Duluc, après son arrestation, fut confronté avec Dauba qui persista dans sa déclaration. Il ajouta même que, quatre mois avant le crime, Duluc lui avait offert de le débarrasser de son père, moyennant une somme de 600 francs. Ce qui rendait la complicité de Duluc encore plus probable, c'est que Dauba père était d'une force prodigieuse, et que son fils seul n'aurait pas même osé l'attaquer. Toutefois, les débats ne produisirent aucune charge contre Duluc.

Le parricide répéta devant les jurés ses effrayans aveux, avec un sang-froid inconcevable; il répéta du ton de la plus complète indifférence les détails les plus minutieux de la mort violente de son père. Sa physionomie ne changea pas une seule fois; sa voix ne fut pas un seul instant altérée.

Les débats se prolongèrent pendant quatre jours. Quarante témoins furent entendus. L'accusation n'avait pas de grands efforts à faire contre Dauba; elle fut soutenue avec force contre Duluc et faiblement contre Fiton.

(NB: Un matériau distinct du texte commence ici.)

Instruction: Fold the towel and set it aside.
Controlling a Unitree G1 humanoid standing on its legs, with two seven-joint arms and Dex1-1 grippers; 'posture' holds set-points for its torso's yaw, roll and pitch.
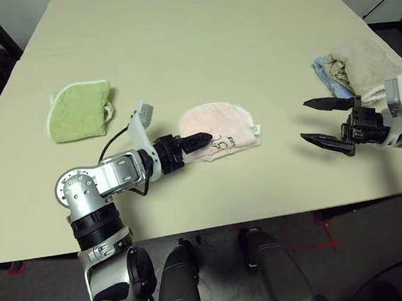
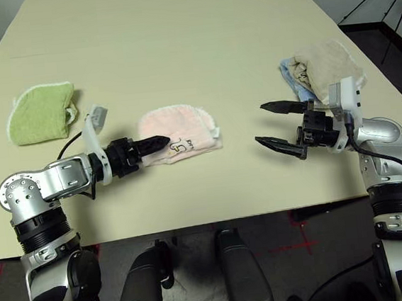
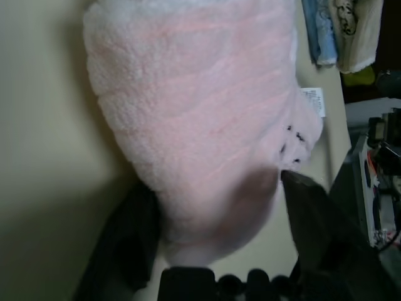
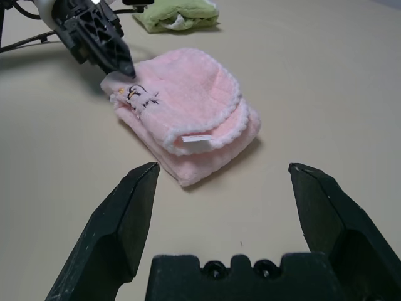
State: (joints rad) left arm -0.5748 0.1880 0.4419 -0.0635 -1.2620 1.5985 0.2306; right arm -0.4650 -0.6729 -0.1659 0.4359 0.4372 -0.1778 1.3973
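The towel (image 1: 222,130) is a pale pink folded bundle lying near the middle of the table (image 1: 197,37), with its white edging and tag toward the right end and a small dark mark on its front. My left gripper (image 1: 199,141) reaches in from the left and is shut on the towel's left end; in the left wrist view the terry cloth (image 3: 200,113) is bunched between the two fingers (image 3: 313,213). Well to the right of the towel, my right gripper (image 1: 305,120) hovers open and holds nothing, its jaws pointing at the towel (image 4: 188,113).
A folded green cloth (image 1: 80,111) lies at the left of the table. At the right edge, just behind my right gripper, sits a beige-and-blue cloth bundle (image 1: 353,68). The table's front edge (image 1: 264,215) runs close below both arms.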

Me Laurence, défenseur de Dauba, avait une tâche impossible à remplir; il se borna à déclarer son impuissance, et le fit avec une éloquente franchise.

«Si, comme les débats le laissent voir, dit l'avocat en terminant, ce profond abrutissement fut dû à l'indifférence coupable de son père, aux déplorables exemples qu'il lui donna pendant presque toute sa vie, hélas! ce père a été bien cruellement puni. Si la stupidité grossière de l'accusé ouvrit seule et si facilement son cœur à la pensée du forfait que sa main consomma, vous le plaindrez peut-être, messieurs, sans lui pouvoir pardonner, et comme nous, vous appellerez de tous vos vœux le temps où l'instruction pourra pénétrer dans nos campagnes jusque dans la plus misérable chaumière, et en rendre les habitans meilleurs, en les éclairant.»

La réponse du jury fut affirmative sur la culpabilité de Dauba, et négative quant aux deux autres accusés qui furent sur-le-champ mis en liberté.

Dauba, interpellé sur ce qu'il avait à dire sur l'application de la peine, répondit qu'il suppliait la Cour d'avoir compassion de lui, à cause de ses quatre enfans, que sa femme ne pourrait pas nourrir; prière étrange dans la bouche d'un parricide!

D'ailleurs il entendit son arrêt avec calme, et sans donner aucun signe visible d'émotion.